▸ **Assigned task**
Beginning with the line containing "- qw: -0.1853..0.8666" and ending at the last line of the data, set down every line exactly, leaving out all pictures.

▸ **Extracted records**
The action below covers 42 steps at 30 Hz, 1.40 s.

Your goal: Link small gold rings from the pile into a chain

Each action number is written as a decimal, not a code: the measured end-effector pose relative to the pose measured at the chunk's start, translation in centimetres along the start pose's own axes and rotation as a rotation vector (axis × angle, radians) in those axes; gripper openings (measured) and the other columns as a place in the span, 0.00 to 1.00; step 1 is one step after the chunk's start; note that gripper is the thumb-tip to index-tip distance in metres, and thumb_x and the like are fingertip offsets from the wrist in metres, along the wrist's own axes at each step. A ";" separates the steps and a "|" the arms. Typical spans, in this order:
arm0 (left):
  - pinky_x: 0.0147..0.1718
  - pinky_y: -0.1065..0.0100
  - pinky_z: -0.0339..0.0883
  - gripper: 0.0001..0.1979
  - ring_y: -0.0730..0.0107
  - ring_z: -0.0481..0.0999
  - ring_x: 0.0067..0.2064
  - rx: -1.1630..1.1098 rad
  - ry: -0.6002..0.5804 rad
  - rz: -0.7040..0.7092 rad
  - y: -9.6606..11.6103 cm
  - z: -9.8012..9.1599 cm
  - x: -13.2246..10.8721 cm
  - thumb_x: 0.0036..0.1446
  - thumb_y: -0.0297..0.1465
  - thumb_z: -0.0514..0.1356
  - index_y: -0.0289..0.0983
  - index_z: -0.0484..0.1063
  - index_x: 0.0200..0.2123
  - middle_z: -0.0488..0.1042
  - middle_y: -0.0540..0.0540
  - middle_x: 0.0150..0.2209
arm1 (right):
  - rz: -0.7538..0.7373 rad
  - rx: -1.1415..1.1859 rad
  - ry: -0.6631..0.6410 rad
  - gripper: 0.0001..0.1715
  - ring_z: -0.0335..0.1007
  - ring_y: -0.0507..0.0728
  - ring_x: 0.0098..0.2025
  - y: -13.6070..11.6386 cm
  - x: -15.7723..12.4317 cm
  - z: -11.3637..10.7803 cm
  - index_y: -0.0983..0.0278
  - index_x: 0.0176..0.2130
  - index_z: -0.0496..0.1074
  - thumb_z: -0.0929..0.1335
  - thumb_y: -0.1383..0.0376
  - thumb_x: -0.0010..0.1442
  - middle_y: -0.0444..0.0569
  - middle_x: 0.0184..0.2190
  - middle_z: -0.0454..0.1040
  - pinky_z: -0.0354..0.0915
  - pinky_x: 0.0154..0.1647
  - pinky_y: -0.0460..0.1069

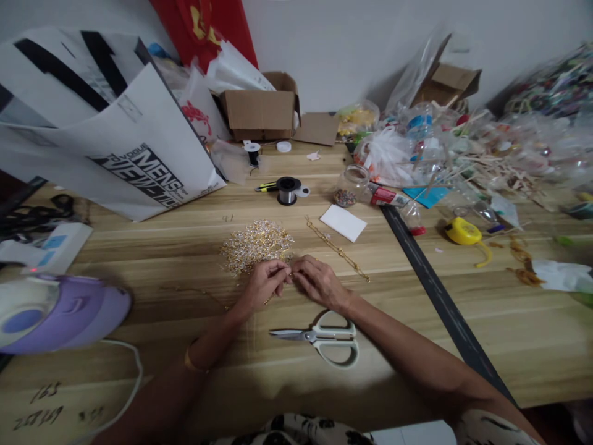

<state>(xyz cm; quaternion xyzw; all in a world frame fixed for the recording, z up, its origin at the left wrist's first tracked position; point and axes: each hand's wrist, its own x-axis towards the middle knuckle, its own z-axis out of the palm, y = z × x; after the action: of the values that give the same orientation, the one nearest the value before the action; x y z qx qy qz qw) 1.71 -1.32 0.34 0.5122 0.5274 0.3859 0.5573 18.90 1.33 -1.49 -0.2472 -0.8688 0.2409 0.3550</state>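
My left hand (pixel 266 283) and my right hand (pixel 322 283) meet fingertip to fingertip, both pinched closed. A thin gold chain (pixel 199 291) runs along the table, passes under my left wrist and comes up at the left fingers. Whatever small piece sits between the right fingertips is too tiny to make out. Just beyond both hands lies a heap of gold and clear beads (pixel 257 244). To the right of it a second gold chain (pixel 338 249) is stretched out slantwise. Scissors (pixel 319 337) with pale handles rest below the hands, blades pointing left.
A wire spool (pixel 287 193), a white card (pixel 343 222) and a bead jar (pixel 351 185) stand beyond the heap. Plastic bottles and sticks crowd the right, near a yellow tape measure (pixel 463 231). Leftward are a large paper bag (pixel 139 133) and a purple-white appliance (pixel 88 312).
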 end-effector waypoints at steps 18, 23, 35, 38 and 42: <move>0.20 0.75 0.61 0.11 0.78 0.66 0.20 -0.016 -0.017 0.019 -0.6 -0.2 0.3 0.46 0.36 0.62 0.33 0.70 0.26 0.67 0.53 0.18 | 0.064 0.002 0.034 0.06 0.64 0.54 0.33 0.0 0.2 -0.2 0.64 0.35 0.64 0.59 0.68 0.63 0.50 0.31 0.67 0.63 0.34 0.48; 0.21 0.75 0.60 0.09 0.79 0.65 0.20 0.016 -0.001 0.054 -0.6 -0.1 0.2 0.47 0.34 0.61 0.32 0.70 0.26 0.66 0.54 0.18 | 0.070 0.003 0.056 0.05 0.66 0.55 0.41 -0.3 0.1 -0.4 0.64 0.37 0.65 0.60 0.69 0.63 0.54 0.39 0.68 0.65 0.40 0.49; 0.20 0.76 0.62 0.06 0.79 0.66 0.19 0.037 0.052 0.090 -0.6 0.2 0.0 0.46 0.31 0.60 0.32 0.70 0.25 0.67 0.53 0.19 | 0.033 0.033 0.003 0.05 0.66 0.54 0.38 0.2 -0.2 0.2 0.64 0.38 0.64 0.60 0.69 0.63 0.52 0.36 0.69 0.65 0.39 0.48; 0.21 0.75 0.62 0.05 0.78 0.66 0.20 0.069 0.072 0.110 -0.7 0.3 0.1 0.46 0.30 0.60 0.32 0.70 0.26 0.68 0.52 0.19 | 0.043 0.036 0.014 0.05 0.65 0.54 0.35 0.0 -0.1 0.1 0.64 0.36 0.64 0.60 0.69 0.63 0.51 0.33 0.69 0.63 0.35 0.47; 0.23 0.75 0.63 0.03 0.76 0.69 0.23 0.161 0.106 0.186 -0.9 0.3 0.0 0.47 0.28 0.58 0.33 0.70 0.26 0.70 0.51 0.22 | 0.073 0.067 0.027 0.06 0.64 0.53 0.33 -0.3 0.1 -0.1 0.64 0.35 0.65 0.60 0.69 0.63 0.49 0.31 0.68 0.62 0.34 0.46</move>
<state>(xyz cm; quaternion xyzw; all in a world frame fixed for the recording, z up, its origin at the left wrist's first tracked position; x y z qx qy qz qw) 1.93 -1.52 -0.56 0.5808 0.5355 0.4189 0.4477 18.82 1.25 -1.19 -0.2701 -0.8457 0.2793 0.3657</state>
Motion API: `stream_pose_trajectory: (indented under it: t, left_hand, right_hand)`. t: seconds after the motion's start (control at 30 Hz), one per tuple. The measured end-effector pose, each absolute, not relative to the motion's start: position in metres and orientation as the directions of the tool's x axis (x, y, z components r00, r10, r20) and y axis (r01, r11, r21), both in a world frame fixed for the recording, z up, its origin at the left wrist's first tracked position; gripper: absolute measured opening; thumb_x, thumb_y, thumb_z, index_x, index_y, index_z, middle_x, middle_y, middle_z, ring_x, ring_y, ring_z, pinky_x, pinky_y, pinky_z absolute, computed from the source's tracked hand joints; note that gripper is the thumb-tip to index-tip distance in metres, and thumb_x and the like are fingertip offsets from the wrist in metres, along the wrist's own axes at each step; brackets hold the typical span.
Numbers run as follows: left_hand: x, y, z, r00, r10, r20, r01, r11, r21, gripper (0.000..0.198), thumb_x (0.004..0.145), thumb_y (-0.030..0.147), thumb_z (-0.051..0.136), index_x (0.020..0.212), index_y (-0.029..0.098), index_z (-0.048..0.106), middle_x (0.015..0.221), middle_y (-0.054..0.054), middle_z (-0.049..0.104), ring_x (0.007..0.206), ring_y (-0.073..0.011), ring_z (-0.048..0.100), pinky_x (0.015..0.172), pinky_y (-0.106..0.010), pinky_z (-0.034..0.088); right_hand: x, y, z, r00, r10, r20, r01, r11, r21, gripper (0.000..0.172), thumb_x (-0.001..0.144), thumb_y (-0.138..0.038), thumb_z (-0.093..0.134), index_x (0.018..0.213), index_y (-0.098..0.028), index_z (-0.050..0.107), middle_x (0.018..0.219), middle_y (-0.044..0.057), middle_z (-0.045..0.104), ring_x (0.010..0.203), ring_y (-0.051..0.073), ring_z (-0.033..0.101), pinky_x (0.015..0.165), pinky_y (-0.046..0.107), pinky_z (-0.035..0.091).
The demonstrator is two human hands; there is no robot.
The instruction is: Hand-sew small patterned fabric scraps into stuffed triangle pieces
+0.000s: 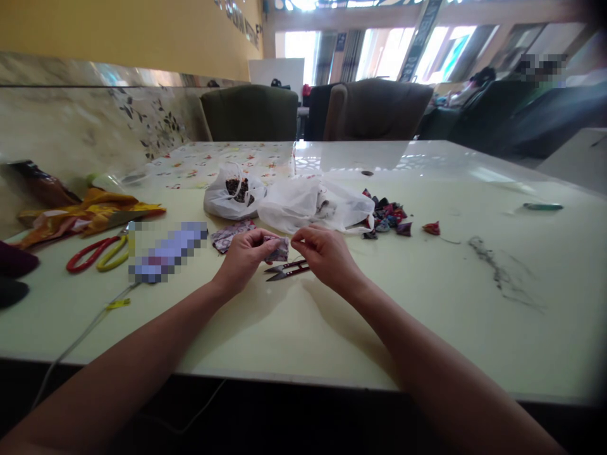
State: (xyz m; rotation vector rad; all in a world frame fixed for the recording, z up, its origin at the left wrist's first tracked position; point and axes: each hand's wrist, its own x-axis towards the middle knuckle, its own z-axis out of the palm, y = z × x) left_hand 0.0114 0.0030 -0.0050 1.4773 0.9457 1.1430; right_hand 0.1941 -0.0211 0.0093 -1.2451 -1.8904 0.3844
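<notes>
Between thumb and fingers, my left hand (243, 258) pinches a small piece of patterned grey-purple fabric (278, 249) above the table. Just to its right, my right hand (332, 256) is closed in a pinch; whatever lies between those fingertips is too small to make out. Dark red thread snips (286, 273) rest on the table below, partly covered by my right hand. Behind my left hand lie more pieces of the patterned cloth (227, 237). Small stuffed fabric pouches (391, 215) form a pile beyond my right hand, with a single red pouch (431, 228) apart from it.
White plastic bags (303, 205) stand behind my hands, one holding dark filling (239, 189). Scissors with red and yellow handles (102, 253), a blurred-out object on a cable (171, 253) and yellow cloth (95, 212) lie left. Loose threads (496, 268) and a green tool (543, 206) lie right.
</notes>
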Motion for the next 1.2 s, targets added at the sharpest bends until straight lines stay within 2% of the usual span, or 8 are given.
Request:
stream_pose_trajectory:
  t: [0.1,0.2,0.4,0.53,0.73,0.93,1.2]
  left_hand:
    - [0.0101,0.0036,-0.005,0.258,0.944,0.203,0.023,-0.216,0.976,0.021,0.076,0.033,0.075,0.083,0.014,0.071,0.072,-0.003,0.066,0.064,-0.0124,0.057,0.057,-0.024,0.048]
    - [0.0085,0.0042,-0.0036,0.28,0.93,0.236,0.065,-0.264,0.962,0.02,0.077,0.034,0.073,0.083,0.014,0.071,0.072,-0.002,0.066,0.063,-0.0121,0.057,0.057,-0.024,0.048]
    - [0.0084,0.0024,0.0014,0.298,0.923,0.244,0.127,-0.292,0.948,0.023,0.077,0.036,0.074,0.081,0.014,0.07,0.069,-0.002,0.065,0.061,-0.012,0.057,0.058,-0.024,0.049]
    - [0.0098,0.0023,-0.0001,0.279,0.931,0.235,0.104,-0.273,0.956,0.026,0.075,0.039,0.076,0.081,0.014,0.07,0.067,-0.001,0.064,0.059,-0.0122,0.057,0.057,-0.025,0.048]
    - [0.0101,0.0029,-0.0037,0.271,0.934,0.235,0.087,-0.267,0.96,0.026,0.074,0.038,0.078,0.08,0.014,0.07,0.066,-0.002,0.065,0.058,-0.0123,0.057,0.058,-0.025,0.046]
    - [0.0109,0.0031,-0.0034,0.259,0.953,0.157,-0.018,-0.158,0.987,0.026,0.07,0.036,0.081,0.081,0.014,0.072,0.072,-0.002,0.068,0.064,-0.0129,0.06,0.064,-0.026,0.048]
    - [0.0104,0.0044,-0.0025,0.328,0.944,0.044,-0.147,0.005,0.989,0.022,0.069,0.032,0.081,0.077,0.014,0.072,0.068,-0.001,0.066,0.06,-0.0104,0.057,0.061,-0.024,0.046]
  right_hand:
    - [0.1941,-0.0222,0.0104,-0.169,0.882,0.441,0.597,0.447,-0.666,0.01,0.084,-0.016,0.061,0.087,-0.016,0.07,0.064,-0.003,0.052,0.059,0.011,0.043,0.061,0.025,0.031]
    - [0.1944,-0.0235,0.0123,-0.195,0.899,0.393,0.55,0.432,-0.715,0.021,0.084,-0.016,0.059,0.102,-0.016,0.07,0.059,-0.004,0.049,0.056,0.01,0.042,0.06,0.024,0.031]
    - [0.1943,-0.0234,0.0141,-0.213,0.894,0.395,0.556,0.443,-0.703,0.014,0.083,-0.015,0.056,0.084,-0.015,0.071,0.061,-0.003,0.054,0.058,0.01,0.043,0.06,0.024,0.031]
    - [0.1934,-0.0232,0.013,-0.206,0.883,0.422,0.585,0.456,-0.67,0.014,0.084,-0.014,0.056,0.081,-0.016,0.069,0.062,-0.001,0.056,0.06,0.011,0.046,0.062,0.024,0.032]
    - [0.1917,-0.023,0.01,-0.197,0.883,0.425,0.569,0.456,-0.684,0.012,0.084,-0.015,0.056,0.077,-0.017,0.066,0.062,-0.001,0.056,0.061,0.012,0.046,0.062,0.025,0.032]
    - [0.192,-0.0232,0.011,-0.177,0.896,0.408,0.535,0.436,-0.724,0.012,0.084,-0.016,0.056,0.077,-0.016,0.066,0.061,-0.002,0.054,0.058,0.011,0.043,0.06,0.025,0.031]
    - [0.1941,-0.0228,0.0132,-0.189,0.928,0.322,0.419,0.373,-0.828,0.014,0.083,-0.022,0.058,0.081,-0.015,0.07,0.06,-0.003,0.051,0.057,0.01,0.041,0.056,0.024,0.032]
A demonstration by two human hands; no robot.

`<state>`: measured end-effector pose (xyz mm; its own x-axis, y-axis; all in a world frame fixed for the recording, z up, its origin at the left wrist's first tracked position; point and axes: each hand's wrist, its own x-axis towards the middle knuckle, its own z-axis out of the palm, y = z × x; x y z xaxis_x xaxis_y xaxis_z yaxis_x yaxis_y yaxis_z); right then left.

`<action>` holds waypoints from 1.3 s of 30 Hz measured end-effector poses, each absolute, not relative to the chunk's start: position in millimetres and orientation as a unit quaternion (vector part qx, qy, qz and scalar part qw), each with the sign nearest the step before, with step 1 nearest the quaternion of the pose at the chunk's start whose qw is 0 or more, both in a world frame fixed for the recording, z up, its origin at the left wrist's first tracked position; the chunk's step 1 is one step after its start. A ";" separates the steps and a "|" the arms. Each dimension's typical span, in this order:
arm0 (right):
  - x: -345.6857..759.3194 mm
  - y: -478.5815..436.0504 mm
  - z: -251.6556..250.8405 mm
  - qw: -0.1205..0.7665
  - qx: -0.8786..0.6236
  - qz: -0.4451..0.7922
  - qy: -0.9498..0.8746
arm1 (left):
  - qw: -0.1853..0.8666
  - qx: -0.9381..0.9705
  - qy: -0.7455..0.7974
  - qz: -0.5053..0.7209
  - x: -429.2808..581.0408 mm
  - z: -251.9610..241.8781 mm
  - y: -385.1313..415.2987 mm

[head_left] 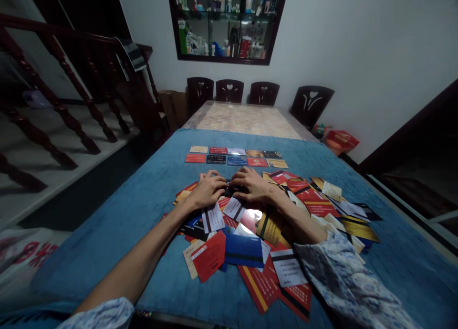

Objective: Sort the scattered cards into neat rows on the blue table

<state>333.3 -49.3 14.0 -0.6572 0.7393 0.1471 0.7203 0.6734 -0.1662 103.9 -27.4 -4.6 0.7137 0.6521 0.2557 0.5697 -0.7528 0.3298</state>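
Both hands meet over the far edge of a loose pile of plastic cards. My left hand (209,188) and my right hand (252,185) curl their fingers round the two ends of a black card (228,187), which is partly covered by the fingers. Beneath and around them lie overlapping cards, among them a blue card (244,250), a red card (209,256), a white card (289,268) and a gold card (270,228). Beyond my fingers, several cards lie flat in two neat rows, including a red card (195,158) and a dark blue card (236,161).
A blue cloth (150,176) covers the near part of the table; its bare stone top (246,116) shows behind. Dark chairs (229,90) stand at the far end. A wooden railing (53,57) runs along the left, and a red bag (341,140) sits beyond the right edge.
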 end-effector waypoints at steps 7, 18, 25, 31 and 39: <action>331.1 -36.0 9.1 0.103 -0.411 0.055 -0.904 | 0.093 0.912 0.362 0.168 101.9 -9.7 -18.6; 328.1 -22.4 -0.3 0.113 -0.432 0.062 -0.893 | 0.092 0.894 0.394 0.192 98.8 -14.6 -11.3; 326.3 -24.6 1.4 0.101 -0.466 0.063 -0.877 | 0.119 0.878 0.425 0.186 98.6 -16.7 -8.5; 323.7 -23.8 0.6 0.100 -0.481 0.072 -0.868 | 0.130 0.869 0.442 0.181 99.6 -14.5 -8.3; 327.4 -18.6 -4.5 0.119 -0.474 0.082 -0.869 | 0.086 0.892 0.401 0.191 97.5 -10.7 -10.0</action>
<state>327.4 -18.6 -4.5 -0.5224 0.8428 0.1295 0.8037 0.5374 -0.2555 97.5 -10.0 -10.7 0.6057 0.7476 0.2724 0.6815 -0.6641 0.3074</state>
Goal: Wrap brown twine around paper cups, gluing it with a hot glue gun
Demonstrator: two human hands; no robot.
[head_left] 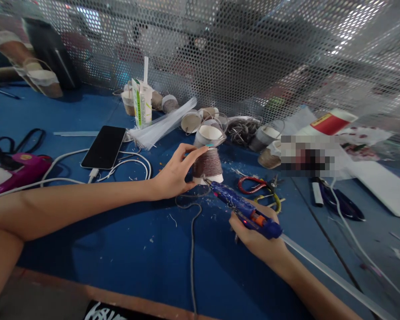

▸ **Written answer**
  - qw: -0.1853..0.8666
  - qx: -0.9381..0.9705
  - qy: -0.7455..0.7974
  - qz: -0.5053..0.7209
  - x: -429.2808..581.0408 mm
  - z: -251.9610..241.8781 mm
  - y: -385.1313..415.2987 mm

[head_left] 

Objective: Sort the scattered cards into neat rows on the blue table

<state>333.3 -49.3 14.0 -0.6572 0.7393 0.1471 0.7203 0.6734 -0.1662 103.9 -27.4 -4.6 0.7137 0.6521 0.2557 0.5697 -0.7528 0.3298</state>
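Both hands meet over the far edge of a loose pile of plastic cards. My left hand (209,188) and my right hand (252,185) curl their fingers round the two ends of a black card (228,187), which is partly covered by the fingers. Beneath and around them lie overlapping cards, among them a blue card (244,250), a red card (209,256), a white card (289,268) and a gold card (270,228). Beyond my fingers, several cards lie flat in two neat rows, including a red card (195,158) and a dark blue card (236,161).
A blue cloth (150,176) covers the near part of the table; its bare stone top (246,116) shows behind. Dark chairs (229,90) stand at the far end. A wooden railing (53,57) runs along the left, and a red bag (341,140) sits beyond the right edge.
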 end-effector waypoints at steps 7, 18, 25, 31 and 39: <action>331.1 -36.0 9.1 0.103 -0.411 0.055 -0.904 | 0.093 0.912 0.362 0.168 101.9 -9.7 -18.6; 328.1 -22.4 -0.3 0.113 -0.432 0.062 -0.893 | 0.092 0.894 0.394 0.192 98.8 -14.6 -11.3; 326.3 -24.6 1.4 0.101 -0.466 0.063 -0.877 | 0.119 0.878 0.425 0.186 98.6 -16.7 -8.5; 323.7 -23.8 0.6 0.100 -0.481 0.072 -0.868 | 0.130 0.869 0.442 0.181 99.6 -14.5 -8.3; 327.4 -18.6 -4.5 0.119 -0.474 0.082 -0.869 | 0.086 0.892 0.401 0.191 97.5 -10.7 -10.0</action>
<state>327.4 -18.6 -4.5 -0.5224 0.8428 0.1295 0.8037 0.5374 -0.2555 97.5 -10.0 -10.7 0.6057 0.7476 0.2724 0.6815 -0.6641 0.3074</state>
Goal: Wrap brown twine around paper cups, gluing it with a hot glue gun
Demonstrator: two human hands; no robot.
[head_left] 

No more output is needed for this exercise.